Esa noche no tocó a la escultura, se limitó a mirarla y a llenarse de impotencia. Tal vez había cosas que no tenían arreglo, tal vez había piedras que no habían nacido para ser ángeles.
Esteban tomó el cincel enfurecido para golpear con fuerza el
alabastro y destruir la escultura de una buena vez, pero justo cuando el acero
rozaba a la roca, el ángel extendió su brazo para sujetar a Esteban y arrancar
la herramienta de su mano.
El escultor quedó paralizado ante la visión. Luego sintió como su vientre se reblandecía partido en dos mientras el cincel lo penetraba.
Esteban cayó al suelo y su sangre comenzó a esparcirse sobre
el parquet, ante la mirada incrédula del artista.
―No puede ser… Tú ―murmura Esteban mientras se incorpora―. No
puede ser ―el ángel le lanza una sonrisa siniestra―. ¿Por qué? ―le reprocha.
―Por haberme arrancado a pedazos el rostro durante todos
estos meses, por querer hacer de mí algo que no soy.
―Eres una escultura, yo quería hacer de ti el ángel más bello
de todos los tiempos.
―No soy un ángel, nunca lo fui. ¿Qué estas ciego? ¡Mírame!
Soy un demonio, ¿no ves? Y tú, tú eres un iluso por pensar que tu vida, tu
tiempo, o tu talento podrían cambiarme.
―Yo te hice.
―Tú no me hiciste, tú me dejaste rebelar lo que había dentro
de mí, guardado en esta piedra asquerosa.
El ángel intentó bajarse del pedestal.
―Y ahora finalmente soy libre de hacer lo que mi naturaleza
me pide: salir al mundo para destruir a voluntad.
―Yo te hice ―le recrimina.
―Eso no importa.
―Yo te hice. Y también te puedo destruir.

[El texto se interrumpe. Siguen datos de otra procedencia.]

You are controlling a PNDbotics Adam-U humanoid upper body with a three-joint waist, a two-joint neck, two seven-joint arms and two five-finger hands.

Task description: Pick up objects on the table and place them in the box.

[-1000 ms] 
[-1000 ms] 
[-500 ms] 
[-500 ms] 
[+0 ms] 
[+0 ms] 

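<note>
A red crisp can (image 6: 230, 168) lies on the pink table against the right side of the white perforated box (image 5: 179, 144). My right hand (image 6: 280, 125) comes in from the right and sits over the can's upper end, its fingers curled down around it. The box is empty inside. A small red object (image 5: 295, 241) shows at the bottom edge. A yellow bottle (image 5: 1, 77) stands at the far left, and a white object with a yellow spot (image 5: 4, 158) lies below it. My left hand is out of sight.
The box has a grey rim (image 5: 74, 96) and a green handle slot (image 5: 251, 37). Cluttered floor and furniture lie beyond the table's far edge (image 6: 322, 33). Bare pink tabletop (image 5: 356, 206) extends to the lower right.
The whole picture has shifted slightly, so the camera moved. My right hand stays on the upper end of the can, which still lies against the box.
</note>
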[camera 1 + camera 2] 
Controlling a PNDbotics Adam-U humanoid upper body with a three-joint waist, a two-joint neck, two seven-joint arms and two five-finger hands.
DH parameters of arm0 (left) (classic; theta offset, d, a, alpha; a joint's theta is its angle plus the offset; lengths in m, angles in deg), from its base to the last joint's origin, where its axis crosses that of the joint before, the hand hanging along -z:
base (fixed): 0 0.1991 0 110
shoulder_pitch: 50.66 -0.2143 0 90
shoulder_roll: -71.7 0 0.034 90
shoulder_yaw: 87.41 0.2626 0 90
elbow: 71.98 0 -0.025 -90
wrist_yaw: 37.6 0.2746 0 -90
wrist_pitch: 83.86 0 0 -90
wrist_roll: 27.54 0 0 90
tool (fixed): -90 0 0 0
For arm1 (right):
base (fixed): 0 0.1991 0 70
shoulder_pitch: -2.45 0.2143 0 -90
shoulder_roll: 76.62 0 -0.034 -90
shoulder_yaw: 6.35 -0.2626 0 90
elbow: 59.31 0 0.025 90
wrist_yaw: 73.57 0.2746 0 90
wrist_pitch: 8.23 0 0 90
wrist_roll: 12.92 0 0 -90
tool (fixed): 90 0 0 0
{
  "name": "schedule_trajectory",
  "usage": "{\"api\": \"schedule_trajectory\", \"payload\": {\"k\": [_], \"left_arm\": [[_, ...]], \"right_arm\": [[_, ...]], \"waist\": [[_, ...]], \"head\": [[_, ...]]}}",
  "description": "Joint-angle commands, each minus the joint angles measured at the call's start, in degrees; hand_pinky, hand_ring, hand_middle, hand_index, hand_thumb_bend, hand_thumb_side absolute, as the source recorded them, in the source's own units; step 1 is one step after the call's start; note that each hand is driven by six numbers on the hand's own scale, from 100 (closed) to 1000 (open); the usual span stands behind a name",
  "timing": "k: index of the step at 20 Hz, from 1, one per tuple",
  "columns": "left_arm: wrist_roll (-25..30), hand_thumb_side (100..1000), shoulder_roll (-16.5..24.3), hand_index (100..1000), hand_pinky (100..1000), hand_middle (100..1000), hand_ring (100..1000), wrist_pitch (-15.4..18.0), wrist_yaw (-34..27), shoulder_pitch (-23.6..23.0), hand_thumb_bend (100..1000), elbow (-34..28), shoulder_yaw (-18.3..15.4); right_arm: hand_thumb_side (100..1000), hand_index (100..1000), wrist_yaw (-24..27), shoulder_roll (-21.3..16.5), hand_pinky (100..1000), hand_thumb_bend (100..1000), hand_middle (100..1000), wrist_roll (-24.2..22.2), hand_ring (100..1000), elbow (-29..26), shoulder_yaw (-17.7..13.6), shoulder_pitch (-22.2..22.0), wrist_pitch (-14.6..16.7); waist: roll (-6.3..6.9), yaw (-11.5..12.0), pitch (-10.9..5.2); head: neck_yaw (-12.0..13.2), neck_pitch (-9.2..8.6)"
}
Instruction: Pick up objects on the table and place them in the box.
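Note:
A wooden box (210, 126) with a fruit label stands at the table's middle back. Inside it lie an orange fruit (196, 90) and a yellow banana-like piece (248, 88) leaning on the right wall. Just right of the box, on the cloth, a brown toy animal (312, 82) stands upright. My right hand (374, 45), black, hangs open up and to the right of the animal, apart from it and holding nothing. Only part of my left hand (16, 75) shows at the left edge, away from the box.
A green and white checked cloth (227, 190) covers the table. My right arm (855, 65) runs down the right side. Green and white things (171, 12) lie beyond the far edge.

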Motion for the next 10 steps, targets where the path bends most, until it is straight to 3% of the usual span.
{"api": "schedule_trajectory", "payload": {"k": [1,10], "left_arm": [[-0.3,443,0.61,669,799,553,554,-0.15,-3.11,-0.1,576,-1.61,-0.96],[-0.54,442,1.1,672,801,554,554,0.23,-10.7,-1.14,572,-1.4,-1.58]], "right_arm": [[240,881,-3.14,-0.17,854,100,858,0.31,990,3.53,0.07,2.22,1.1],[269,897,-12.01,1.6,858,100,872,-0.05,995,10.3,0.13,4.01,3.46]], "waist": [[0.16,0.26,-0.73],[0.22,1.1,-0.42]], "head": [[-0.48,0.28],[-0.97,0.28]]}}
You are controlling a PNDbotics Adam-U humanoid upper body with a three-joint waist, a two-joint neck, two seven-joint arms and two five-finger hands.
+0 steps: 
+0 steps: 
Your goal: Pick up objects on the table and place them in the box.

Alargando su brazo, Esteban blande un mazo de metal que
descansa en la mesa vecina. En un golpe inesperado y certero al cuello, el
escultor le arranca la cabeza al demonio blanco, esparciendo los pedazos inertes
de alabastro por toda la habitación
―Y sábete, no te destruyo por malvado, porque la maldad
existe en todas partes. Si te rompo en mil pedazos, es por malagradecido.
Dicen que los artistas son neuróticos y puede que sea cierto; pero hay en las palabras, en las piedras, los colores, suficiente correspondencia, según queda mostrado en este cuento de Liza, escritora de ciudad Juárez.